WORK ORDER —
In this exercise, reproduce the whole listing exactly.

DATA SECTION —
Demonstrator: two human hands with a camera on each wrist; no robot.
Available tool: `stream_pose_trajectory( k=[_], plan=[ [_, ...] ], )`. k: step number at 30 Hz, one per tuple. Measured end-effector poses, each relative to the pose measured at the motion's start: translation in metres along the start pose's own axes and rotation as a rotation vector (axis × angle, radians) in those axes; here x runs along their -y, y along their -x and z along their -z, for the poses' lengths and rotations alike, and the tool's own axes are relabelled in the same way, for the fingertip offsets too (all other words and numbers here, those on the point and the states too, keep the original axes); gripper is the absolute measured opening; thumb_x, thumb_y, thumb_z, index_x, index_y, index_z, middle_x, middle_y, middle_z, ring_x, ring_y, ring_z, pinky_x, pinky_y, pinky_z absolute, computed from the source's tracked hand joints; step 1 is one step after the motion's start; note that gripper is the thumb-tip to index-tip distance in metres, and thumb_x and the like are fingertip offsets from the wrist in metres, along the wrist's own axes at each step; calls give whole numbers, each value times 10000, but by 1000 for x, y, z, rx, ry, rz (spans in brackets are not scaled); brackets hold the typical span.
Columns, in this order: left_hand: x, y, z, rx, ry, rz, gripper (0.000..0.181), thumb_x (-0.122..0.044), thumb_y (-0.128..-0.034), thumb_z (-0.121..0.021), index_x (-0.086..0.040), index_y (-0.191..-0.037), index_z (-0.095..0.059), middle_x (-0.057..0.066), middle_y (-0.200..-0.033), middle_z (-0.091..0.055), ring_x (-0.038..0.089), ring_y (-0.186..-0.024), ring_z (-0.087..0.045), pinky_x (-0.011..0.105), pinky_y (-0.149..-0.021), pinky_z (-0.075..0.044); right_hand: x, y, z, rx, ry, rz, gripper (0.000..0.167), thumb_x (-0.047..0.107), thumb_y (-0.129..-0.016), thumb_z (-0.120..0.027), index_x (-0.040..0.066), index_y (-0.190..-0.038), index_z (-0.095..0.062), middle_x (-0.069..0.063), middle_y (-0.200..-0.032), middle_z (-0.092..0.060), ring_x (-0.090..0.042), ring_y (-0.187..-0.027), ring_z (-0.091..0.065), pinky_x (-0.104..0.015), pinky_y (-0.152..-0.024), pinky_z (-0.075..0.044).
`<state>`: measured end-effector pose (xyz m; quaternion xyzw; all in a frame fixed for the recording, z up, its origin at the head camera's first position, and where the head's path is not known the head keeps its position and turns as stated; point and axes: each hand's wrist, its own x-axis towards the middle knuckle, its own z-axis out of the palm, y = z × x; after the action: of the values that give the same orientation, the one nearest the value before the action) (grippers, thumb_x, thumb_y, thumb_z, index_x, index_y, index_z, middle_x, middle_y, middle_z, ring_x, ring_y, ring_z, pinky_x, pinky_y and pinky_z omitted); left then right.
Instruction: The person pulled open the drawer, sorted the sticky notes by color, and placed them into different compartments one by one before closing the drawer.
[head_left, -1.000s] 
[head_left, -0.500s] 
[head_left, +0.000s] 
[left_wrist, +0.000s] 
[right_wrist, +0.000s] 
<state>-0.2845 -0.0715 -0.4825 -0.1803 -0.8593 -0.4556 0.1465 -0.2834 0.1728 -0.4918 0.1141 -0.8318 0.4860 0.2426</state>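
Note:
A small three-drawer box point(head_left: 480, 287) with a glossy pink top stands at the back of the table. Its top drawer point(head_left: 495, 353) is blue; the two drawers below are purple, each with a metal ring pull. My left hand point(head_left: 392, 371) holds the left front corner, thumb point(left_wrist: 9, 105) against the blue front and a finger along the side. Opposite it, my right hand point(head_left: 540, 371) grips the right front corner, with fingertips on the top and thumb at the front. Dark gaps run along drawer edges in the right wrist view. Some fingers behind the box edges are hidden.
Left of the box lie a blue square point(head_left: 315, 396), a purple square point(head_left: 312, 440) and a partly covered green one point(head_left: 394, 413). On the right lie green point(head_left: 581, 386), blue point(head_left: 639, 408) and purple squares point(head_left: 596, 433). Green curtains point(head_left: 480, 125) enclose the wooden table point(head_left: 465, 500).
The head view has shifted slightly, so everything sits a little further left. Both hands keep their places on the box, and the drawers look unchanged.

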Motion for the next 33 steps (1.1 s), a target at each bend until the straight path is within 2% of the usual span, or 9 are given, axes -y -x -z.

EXERCISE RESULT —
Demonstrator: two human hands with a camera on each wrist; no robot.
Available tool: `stream_pose_trajectory( k=[_], plan=[ [_, ...] ], )`. k: step number at 30 Hz, one per tuple. Measured end-effector poses, each relative to the pose measured at the motion's start: translation in metres along the start pose's own axes and rotation as a rotation vector (axis × angle, radians) in those axes; here x runs along their -y, y along their -x and z along their -z, for the poses' lengths and rotations alike, and the tool's own axes are relabelled in the same way, for the fingertip offsets too (all other words and numbers here, those on the point and the states too, keep the original axes); gripper is the absolute measured opening; thumb_x, thumb_y, thumb_z, index_x, index_y, index_z, middle_x, middle_y, middle_z, ring_x, ring_y, ring_z, pinky_x, pinky_y, pinky_z absolute, computed from the source's tracked hand joints; step 1 is one step after the motion's start; note that gripper is the thumb-tip to index-tip distance in metres, and thumb_x and the like are fingertip offsets from the wrist in metres, along the wrist's own axes at each step; calls give whole numbers, each value times 10000, but by 1000 for x, y, z, rx, ry, rz (spans in brackets are not scaled); brackets hold the typical span.
Columns, in this order: left_hand: x, y, z, rx, ry, rz, gripper (0.000..0.181), thumb_x (-0.122..0.044), thumb_y (-0.128..-0.034), thumb_z (-0.121..0.021), index_x (-0.086..0.040), index_y (-0.191..-0.037), index_z (-0.095..0.059), middle_x (-0.057..0.066), middle_y (-0.200..-0.033), middle_z (-0.091..0.055), ring_x (-0.038..0.089), ring_y (-0.186..-0.024), ring_z (-0.087..0.045), pinky_x (-0.011..0.105), pinky_y (-0.149..-0.021), pinky_z (-0.075..0.044); right_hand: x, y, z, rx, ry, rz, gripper (0.000..0.167), thumb_x (-0.047..0.107), thumb_y (-0.129..-0.016), thumb_z (-0.120..0.027), index_x (-0.040..0.066), index_y (-0.190..-0.038), index_z (-0.095..0.062), middle_x (-0.069..0.063), middle_y (-0.200..-0.032), middle_z (-0.092..0.060), ring_x (-0.090..0.042), ring_y (-0.187..-0.027), ring_z (-0.091..0.065), pinky_x (-0.104..0.015), pinky_y (-0.152..-0.024), pinky_z (-0.075..0.044).
`<state>`: measured end-effector pose (xyz m; quaternion xyzw; all in a frame fixed for the recording, z up, its origin at the head camera's first position, and where the head's path is not known the head keeps its position and turns as stated; point and axes: each hand's wrist, its own x-axis towards the middle knuckle, its own z-axis out of the palm, y = z × x; after the action: of the values that give the same orientation, the one nearest the value before the action) (grippers, thumb_x, thumb_y, thumb_z, index_x, index_y, index_z, middle_x, middle_y, middle_z, ring_x, ring_y, ring_z, pinky_x, pinky_y and pinky_z omitted); left then right.
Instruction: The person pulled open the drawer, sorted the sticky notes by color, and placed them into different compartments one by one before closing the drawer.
[head_left, -1.000s] 
[head_left, -0.500s] 
[head_left, +0.000s] 
[left_wrist, +0.000s] 
[right_wrist, +0.000s] 
<state>-0.2845 -0.0715 -0.4825 -0.1803 -0.8593 -0.4556 0.1465 -0.2834 0.1728 -0.4918 0.1141 -0.8318 0.4860 0.2426</state>
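Note:
A small three-drawer box point(head_left: 480, 287) with a glossy pink top stands at the back of the table. Its top drawer point(head_left: 495, 353) is blue; the two drawers below are purple, each with a metal ring pull. My left hand point(head_left: 392, 371) holds the left front corner, thumb point(left_wrist: 9, 105) against the blue front and a finger along the side. Opposite it, my right hand point(head_left: 540, 371) grips the right front corner, with fingertips on the top and thumb at the front. Dark gaps run along drawer edges in the right wrist view. Some fingers behind the box edges are hidden.
Left of the box lie a blue square point(head_left: 315, 396), a purple square point(head_left: 312, 440) and a partly covered green one point(head_left: 394, 413). On the right lie green point(head_left: 581, 386), blue point(head_left: 639, 408) and purple squares point(head_left: 596, 433). Green curtains point(head_left: 480, 125) enclose the wooden table point(head_left: 465, 500).
The head view has shifted slightly, so everything sits a little further left. Both hands keep their places on the box, and the drawers look unchanged.
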
Motion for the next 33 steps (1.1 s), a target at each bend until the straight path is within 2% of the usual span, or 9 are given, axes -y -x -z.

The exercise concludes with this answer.